## YOUR INSTRUCTIONS
Exclude the pictures and reproduce exactly the lines that run from the one holding "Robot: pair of" to the end of the entries below.

AVAILABLE DATA Start Marker

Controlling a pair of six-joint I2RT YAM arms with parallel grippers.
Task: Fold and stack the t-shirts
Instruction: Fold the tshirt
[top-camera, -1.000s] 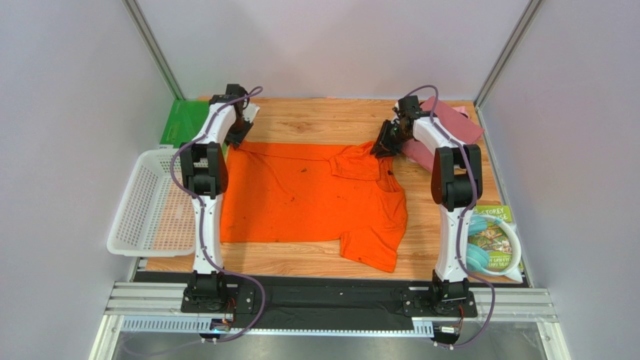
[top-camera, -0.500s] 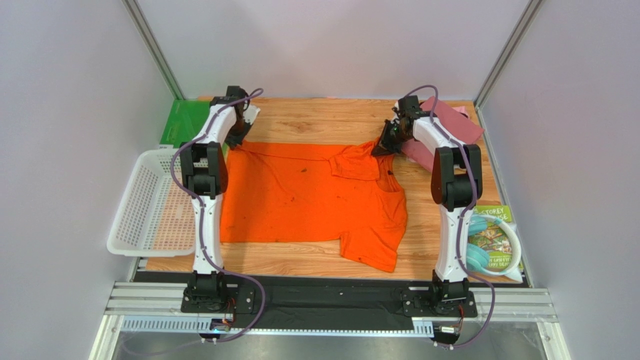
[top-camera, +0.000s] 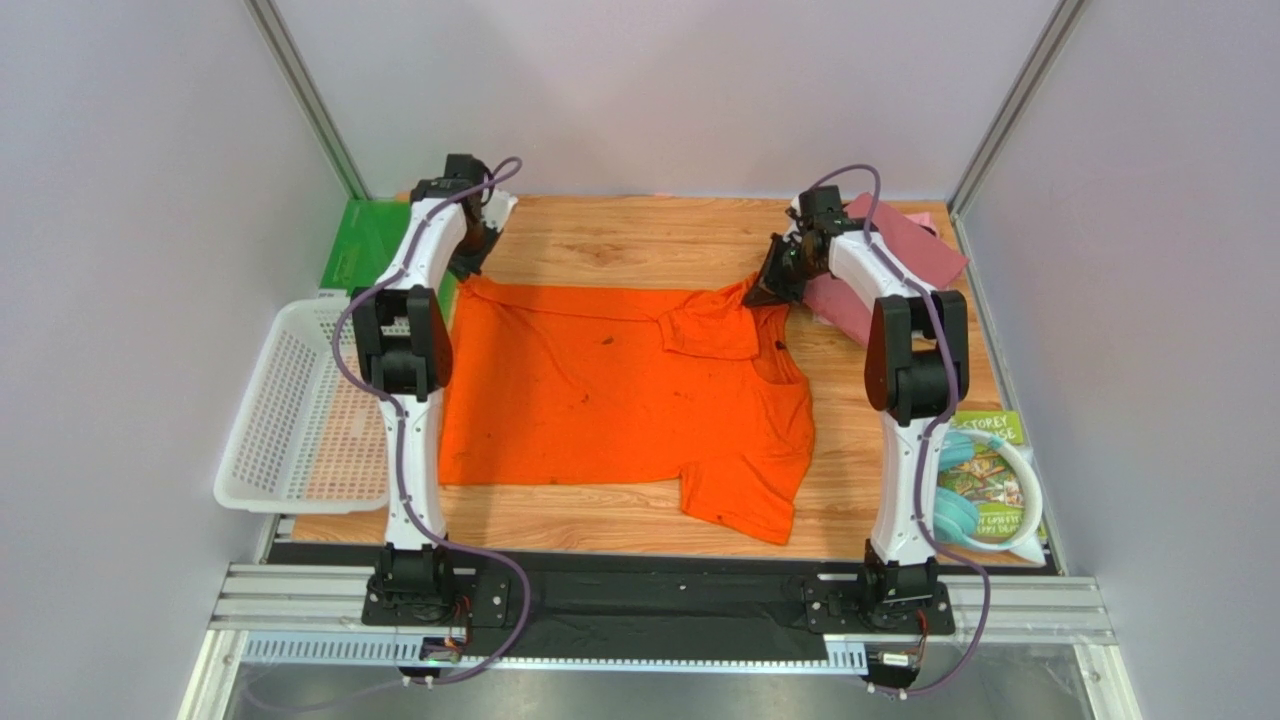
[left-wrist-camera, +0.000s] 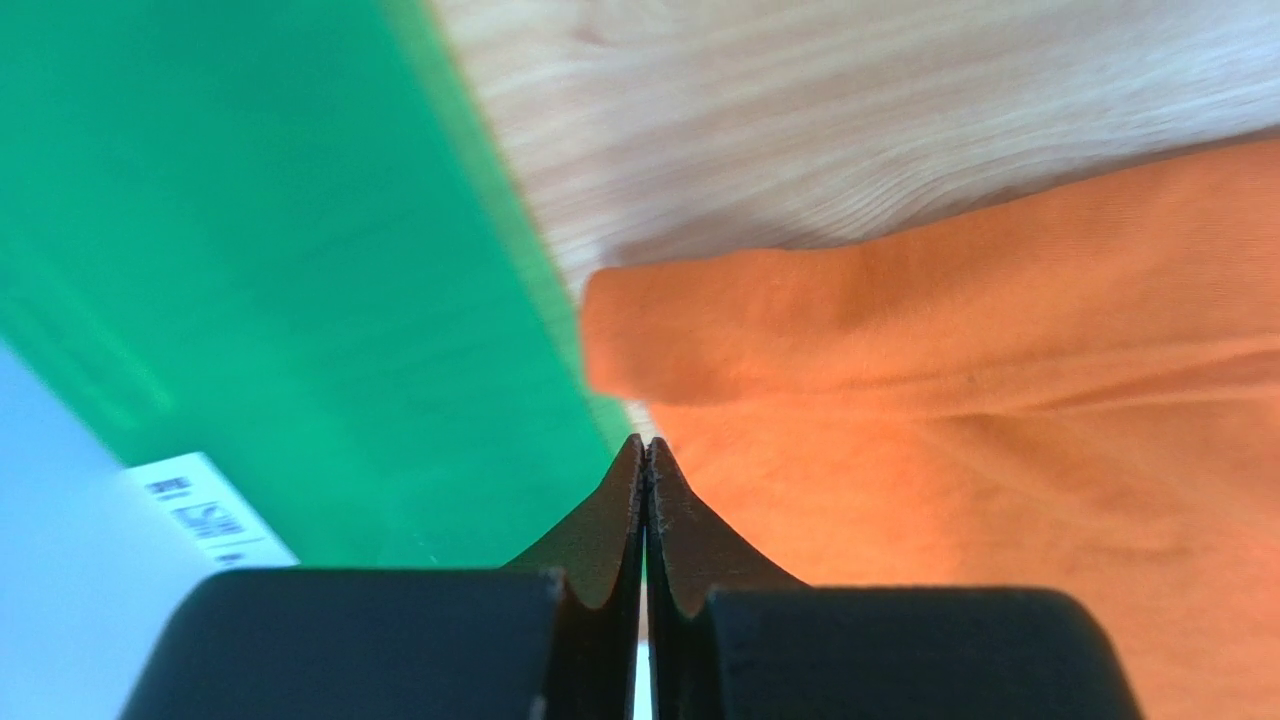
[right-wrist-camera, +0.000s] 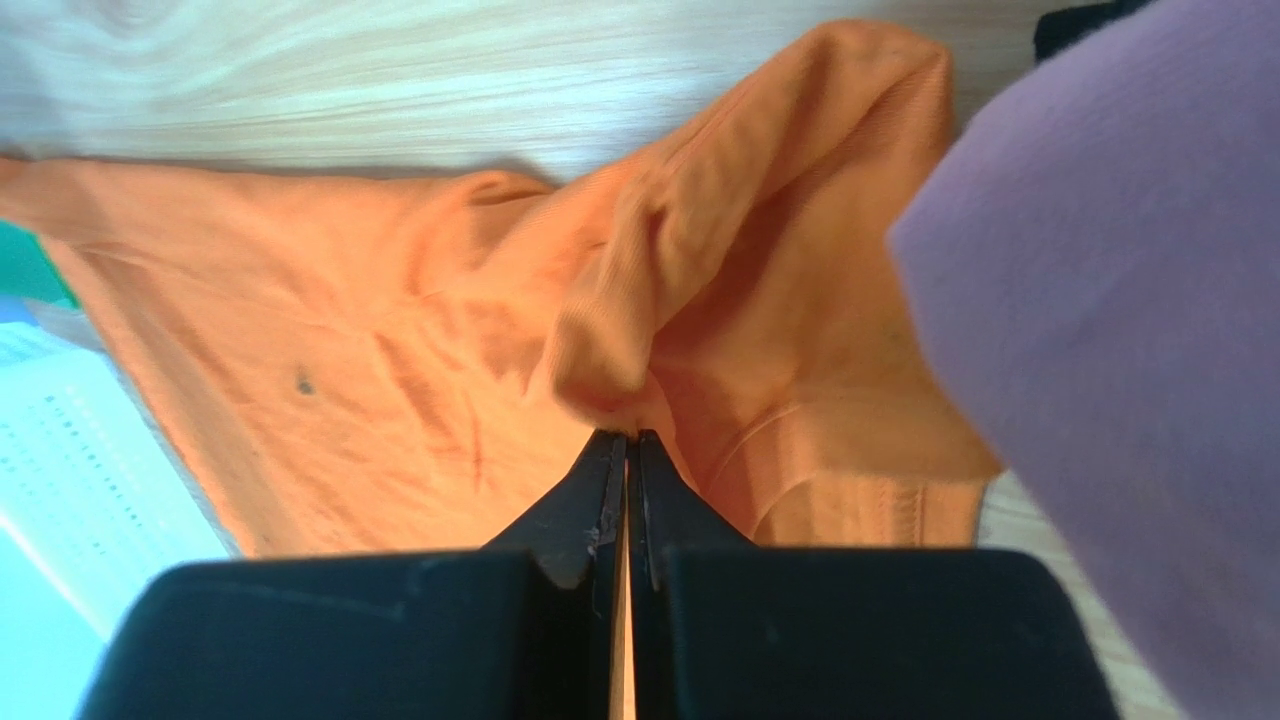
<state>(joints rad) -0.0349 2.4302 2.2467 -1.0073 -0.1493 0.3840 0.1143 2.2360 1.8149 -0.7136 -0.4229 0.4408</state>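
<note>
The bright orange t-shirt (top-camera: 601, 390) lies spread flat across the wooden table, with one sleeve folded in over it at the far right. My left gripper (top-camera: 464, 267) is shut at its far left corner, and the cloth edge (left-wrist-camera: 902, 450) meets the closed tips (left-wrist-camera: 643, 444). At the far right corner, my right gripper (top-camera: 760, 291) is shut on a raised fold of the orange cloth (right-wrist-camera: 631, 345). A folded maroon t-shirt (top-camera: 902, 248) lies at the back right, just beyond the right gripper and close beside it (right-wrist-camera: 1112, 300). A pale pink corner (top-camera: 923, 222) shows at its far edge.
A flat green plastic sheet (top-camera: 361, 240) lies at the back left, right beside the left gripper (left-wrist-camera: 271, 270). A white mesh basket (top-camera: 286, 413) hangs off the table's left edge. A plastic-wrapped package (top-camera: 984, 480) sits at the near right. Frame posts stand at both back corners.
Both grippers have closed at the shirt's far corners. The left gripper has moved back and to the left, drawing the shirt's far left corner with it. The right gripper has barely shifted.
</note>
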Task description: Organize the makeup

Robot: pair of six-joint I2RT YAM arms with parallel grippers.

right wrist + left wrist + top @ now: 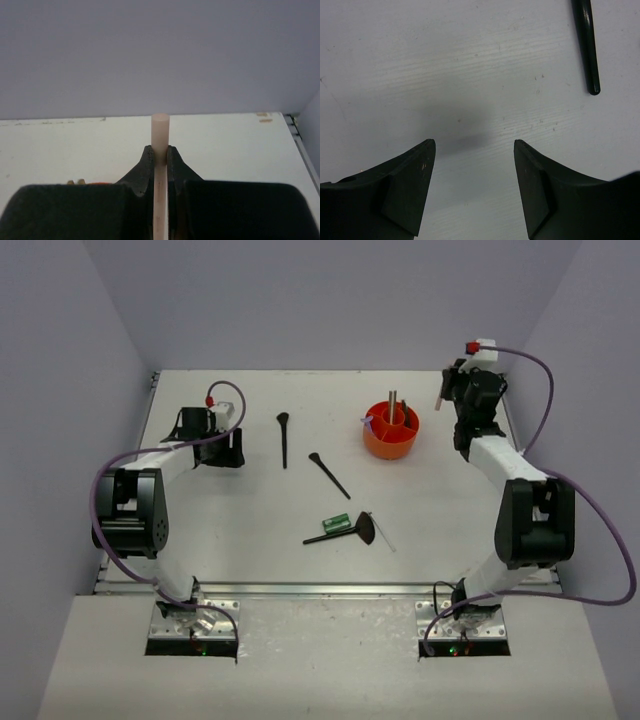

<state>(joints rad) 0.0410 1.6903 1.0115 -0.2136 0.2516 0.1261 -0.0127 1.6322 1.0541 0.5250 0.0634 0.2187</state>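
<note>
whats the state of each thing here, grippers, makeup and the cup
left gripper, open, empty
right gripper, shut on pale pink stick
pale pink stick, held between the fingers
orange cup, upright, items standing inside
left black brush, lying flat
middle black brush, lying flat
fan brush, lying flat
green tube, lying flat

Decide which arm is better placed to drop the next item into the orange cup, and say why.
Right, probably. The right gripper is shut on a pale stick near the orange cup; the left gripper is open and empty, farther away.
</note>
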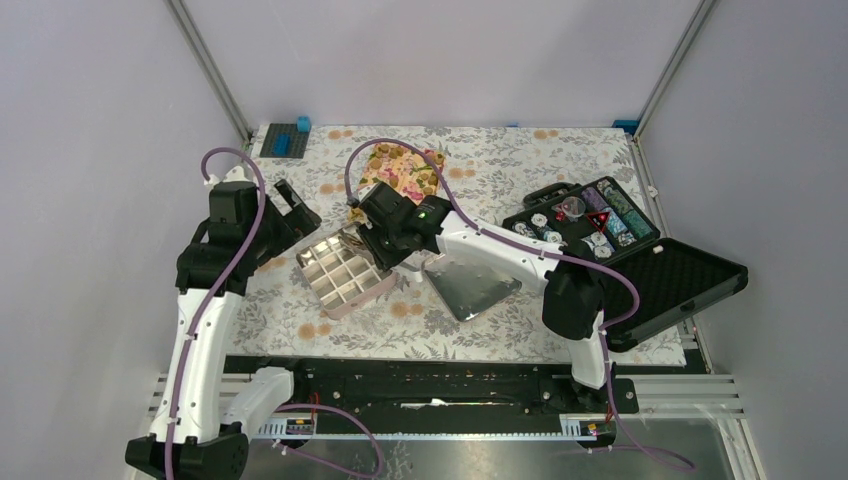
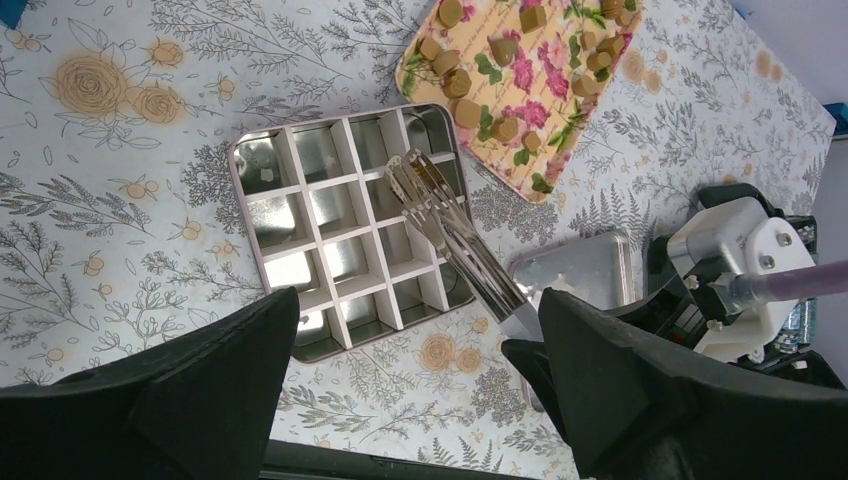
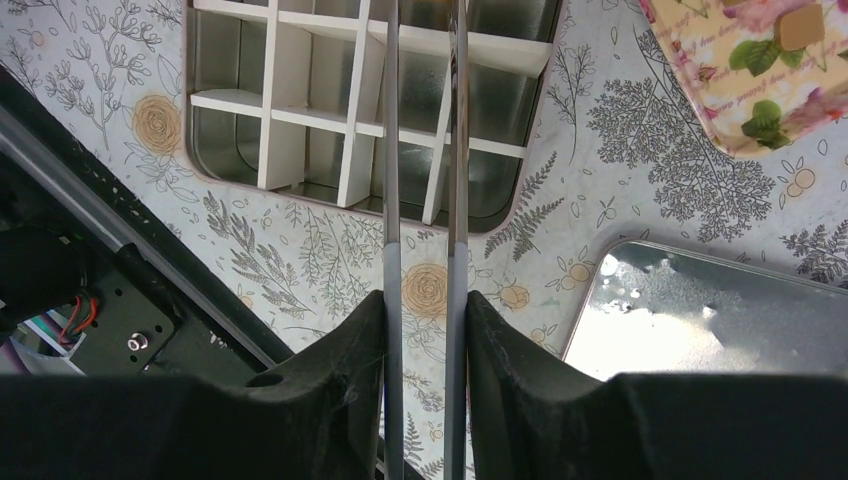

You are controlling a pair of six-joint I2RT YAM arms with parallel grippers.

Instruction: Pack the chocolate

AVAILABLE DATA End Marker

## REPLY TO THE EXERCISE
Robot: pair of six-joint I2RT YAM arms with parallel grippers.

right wrist + left wrist + top @ now: 

<state>(joints rad) 0.0410 1.6903 1.0115 -0.2136 0.2516 0.1261 -0.0127 1.6322 1.0541 0.5250 0.0634 0.2187</state>
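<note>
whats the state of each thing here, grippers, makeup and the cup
left gripper, open, empty
right gripper, shut on pale pink stick
pale pink stick, held between the fingers
orange cup, upright, items standing inside
left black brush, lying flat
middle black brush, lying flat
fan brush, lying flat
green tube, lying flat

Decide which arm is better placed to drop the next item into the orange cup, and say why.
Right, probably. The right gripper is shut on a pale stick near the orange cup; the left gripper is open and empty, farther away.
</note>
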
You are controlling a pair of six-joint I2RT YAM arms with parallel grippers.

Instruction: Pack the chocolate

The required response has been given in full.